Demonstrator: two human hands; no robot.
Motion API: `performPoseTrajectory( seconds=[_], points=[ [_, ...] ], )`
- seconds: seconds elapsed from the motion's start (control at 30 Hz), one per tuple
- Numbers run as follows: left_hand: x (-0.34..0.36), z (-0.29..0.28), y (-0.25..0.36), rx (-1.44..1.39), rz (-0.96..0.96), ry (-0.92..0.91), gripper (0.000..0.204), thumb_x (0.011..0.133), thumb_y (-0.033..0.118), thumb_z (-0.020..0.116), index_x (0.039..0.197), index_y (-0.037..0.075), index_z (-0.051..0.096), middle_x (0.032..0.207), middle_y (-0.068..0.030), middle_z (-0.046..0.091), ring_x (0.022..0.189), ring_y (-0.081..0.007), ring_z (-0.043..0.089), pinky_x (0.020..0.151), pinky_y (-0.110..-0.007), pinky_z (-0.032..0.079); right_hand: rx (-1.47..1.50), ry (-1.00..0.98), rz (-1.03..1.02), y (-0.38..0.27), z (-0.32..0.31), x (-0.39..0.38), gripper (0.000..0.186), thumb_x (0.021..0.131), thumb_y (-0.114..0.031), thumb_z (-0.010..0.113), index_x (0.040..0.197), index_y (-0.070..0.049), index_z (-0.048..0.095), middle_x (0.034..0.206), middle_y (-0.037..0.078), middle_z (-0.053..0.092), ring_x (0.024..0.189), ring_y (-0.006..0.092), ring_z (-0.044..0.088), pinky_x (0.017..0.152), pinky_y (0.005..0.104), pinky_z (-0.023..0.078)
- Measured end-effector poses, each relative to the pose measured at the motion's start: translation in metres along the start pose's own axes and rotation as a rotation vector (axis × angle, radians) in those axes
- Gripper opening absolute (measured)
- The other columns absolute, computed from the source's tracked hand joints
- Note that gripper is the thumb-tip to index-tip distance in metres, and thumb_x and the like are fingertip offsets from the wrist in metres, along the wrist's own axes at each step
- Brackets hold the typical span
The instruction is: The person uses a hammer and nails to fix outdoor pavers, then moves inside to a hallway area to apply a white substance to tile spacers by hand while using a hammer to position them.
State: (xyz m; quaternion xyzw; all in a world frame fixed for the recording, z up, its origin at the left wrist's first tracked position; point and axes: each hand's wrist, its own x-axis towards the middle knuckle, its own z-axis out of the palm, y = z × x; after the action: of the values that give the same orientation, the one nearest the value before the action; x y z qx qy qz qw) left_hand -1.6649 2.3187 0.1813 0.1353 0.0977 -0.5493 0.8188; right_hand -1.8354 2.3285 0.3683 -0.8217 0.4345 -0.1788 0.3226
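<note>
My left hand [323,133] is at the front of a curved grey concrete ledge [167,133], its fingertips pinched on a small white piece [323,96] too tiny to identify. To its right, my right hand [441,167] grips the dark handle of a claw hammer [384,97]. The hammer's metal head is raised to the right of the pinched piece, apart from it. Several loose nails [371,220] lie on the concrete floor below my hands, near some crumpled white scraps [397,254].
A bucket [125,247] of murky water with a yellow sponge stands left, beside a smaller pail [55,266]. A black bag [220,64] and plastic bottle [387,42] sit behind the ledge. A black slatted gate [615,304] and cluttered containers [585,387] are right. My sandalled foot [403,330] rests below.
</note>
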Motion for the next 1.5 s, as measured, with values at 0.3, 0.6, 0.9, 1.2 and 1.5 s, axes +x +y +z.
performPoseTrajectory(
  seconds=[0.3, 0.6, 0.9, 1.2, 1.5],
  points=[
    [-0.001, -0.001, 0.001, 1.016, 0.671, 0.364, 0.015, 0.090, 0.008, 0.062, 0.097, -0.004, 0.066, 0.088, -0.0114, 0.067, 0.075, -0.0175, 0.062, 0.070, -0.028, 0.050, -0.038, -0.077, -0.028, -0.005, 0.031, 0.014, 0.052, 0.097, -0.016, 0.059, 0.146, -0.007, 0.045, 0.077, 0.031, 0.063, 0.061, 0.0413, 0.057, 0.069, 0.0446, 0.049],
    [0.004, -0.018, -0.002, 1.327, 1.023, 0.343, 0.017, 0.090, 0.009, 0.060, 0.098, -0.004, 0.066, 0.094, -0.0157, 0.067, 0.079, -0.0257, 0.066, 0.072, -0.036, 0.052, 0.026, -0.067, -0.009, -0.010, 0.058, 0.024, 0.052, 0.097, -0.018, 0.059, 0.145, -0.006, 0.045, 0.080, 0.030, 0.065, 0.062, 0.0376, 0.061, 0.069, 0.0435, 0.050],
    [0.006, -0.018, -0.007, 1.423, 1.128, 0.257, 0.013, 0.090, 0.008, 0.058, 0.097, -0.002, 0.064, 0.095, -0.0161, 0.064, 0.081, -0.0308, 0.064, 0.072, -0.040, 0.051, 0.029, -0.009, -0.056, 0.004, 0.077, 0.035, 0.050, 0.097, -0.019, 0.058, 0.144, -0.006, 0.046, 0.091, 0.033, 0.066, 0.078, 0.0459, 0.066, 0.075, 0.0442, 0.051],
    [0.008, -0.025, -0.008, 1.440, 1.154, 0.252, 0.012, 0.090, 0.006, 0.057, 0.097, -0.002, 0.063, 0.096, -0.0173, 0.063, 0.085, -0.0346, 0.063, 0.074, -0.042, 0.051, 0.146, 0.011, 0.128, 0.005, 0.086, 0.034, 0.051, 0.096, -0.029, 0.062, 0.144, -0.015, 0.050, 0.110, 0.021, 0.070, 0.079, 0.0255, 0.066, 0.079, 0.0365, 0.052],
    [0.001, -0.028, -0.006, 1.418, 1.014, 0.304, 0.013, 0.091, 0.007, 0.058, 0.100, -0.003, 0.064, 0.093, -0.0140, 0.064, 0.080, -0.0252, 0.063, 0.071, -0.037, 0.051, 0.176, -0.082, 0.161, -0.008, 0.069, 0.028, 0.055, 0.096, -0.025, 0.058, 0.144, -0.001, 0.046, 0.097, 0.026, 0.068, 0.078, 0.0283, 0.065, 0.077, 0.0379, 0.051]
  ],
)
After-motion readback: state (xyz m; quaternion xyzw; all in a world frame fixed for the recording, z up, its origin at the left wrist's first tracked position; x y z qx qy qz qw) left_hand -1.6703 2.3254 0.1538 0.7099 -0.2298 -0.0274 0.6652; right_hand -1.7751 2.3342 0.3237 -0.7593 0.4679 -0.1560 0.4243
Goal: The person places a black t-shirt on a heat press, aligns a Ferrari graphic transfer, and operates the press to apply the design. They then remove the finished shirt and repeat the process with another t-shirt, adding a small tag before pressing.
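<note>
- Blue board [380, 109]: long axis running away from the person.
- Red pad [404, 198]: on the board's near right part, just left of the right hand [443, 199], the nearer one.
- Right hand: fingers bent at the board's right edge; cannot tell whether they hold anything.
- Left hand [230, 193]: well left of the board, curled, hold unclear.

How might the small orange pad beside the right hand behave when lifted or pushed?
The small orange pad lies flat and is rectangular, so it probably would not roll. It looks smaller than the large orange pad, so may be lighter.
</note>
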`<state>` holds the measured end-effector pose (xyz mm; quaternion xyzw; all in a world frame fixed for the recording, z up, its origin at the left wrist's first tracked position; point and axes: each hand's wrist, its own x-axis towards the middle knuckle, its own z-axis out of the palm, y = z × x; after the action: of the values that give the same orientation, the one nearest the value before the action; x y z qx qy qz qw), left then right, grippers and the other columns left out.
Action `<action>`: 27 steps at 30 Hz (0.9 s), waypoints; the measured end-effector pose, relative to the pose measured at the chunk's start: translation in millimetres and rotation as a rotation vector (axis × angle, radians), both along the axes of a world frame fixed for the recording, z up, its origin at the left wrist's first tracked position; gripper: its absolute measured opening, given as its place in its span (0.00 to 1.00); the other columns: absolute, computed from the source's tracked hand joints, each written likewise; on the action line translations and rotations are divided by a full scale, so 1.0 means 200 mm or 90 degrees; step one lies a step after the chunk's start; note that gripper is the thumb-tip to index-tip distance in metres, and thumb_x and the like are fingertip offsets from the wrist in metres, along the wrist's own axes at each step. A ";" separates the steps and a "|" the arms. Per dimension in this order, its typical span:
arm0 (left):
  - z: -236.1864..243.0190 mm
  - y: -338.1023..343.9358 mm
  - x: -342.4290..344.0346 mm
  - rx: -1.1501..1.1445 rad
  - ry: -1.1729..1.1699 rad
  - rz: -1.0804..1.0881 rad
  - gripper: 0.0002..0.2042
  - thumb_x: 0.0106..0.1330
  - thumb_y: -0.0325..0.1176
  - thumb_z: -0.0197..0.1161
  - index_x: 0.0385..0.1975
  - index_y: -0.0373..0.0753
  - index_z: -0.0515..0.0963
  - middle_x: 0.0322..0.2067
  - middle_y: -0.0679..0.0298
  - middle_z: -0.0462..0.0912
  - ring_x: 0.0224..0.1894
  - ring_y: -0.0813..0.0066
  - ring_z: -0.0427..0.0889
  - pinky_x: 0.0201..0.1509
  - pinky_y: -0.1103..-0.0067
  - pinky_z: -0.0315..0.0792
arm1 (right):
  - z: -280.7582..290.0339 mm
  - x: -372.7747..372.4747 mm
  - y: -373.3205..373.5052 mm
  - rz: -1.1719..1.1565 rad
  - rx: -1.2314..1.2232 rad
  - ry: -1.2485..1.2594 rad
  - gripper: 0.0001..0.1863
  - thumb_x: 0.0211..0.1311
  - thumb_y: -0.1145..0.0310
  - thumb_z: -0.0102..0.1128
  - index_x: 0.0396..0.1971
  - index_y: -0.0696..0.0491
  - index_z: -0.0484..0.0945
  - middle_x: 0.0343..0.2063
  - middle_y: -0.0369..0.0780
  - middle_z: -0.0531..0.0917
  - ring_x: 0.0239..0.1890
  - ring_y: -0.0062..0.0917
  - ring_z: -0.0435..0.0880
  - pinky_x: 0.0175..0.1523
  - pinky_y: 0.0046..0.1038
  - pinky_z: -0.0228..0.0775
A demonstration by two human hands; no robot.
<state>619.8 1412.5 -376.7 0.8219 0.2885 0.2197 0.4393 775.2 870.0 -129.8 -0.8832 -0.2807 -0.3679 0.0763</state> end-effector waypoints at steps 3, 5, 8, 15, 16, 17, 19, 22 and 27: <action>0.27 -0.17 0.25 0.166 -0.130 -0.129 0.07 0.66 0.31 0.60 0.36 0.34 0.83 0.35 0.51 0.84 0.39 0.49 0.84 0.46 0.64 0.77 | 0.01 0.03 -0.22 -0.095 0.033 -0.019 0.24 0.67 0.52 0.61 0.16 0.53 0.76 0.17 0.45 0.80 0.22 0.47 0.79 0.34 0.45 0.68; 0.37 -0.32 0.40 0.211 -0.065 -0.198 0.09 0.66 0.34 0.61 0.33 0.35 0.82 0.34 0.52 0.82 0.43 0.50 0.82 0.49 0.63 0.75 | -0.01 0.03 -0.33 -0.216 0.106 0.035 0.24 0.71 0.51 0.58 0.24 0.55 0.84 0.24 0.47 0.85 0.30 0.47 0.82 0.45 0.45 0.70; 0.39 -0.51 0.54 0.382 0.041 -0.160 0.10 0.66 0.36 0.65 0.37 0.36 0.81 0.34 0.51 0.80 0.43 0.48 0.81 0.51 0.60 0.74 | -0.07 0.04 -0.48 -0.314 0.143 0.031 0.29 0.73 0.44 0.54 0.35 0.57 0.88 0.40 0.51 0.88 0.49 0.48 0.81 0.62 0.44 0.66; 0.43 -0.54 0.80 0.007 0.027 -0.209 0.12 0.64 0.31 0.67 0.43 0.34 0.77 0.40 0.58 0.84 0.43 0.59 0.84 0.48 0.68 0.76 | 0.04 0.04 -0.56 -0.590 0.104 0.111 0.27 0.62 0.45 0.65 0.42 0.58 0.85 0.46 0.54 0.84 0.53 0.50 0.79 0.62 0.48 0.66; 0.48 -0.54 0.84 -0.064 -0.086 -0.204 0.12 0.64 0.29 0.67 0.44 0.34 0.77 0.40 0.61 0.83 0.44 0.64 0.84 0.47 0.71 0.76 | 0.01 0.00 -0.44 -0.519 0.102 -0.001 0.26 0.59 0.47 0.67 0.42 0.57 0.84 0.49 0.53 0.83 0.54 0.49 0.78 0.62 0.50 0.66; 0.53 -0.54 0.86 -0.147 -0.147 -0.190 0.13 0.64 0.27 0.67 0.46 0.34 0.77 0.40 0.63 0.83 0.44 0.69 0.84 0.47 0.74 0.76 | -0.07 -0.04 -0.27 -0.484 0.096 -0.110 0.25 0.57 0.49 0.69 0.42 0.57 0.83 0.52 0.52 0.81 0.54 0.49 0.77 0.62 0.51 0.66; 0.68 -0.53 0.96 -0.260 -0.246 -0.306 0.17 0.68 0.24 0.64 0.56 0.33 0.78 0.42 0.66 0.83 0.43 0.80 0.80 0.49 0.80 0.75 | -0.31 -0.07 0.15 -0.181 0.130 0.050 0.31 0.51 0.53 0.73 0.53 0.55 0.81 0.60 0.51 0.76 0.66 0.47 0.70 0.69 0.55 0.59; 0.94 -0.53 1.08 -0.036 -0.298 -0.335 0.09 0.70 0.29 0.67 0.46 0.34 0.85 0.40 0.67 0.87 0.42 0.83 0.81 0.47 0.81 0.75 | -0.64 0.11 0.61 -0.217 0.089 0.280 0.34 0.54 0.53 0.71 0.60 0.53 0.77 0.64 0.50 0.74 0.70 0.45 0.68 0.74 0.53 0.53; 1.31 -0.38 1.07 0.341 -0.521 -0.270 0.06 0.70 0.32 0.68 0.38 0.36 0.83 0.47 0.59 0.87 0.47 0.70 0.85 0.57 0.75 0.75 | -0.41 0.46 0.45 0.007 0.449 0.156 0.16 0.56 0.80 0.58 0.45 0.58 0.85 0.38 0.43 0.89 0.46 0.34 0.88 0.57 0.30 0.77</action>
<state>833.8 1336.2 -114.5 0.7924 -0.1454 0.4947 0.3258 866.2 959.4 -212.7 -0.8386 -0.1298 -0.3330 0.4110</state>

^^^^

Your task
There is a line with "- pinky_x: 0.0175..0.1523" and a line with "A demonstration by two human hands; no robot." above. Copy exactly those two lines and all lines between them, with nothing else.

Answer box
  - pinky_x: 0.0175..0.1523
  - pinky_y: 0.0046..0.1038
  - pinky_z: -0.0228..0.0775
A demonstration by two human hands; no robot.

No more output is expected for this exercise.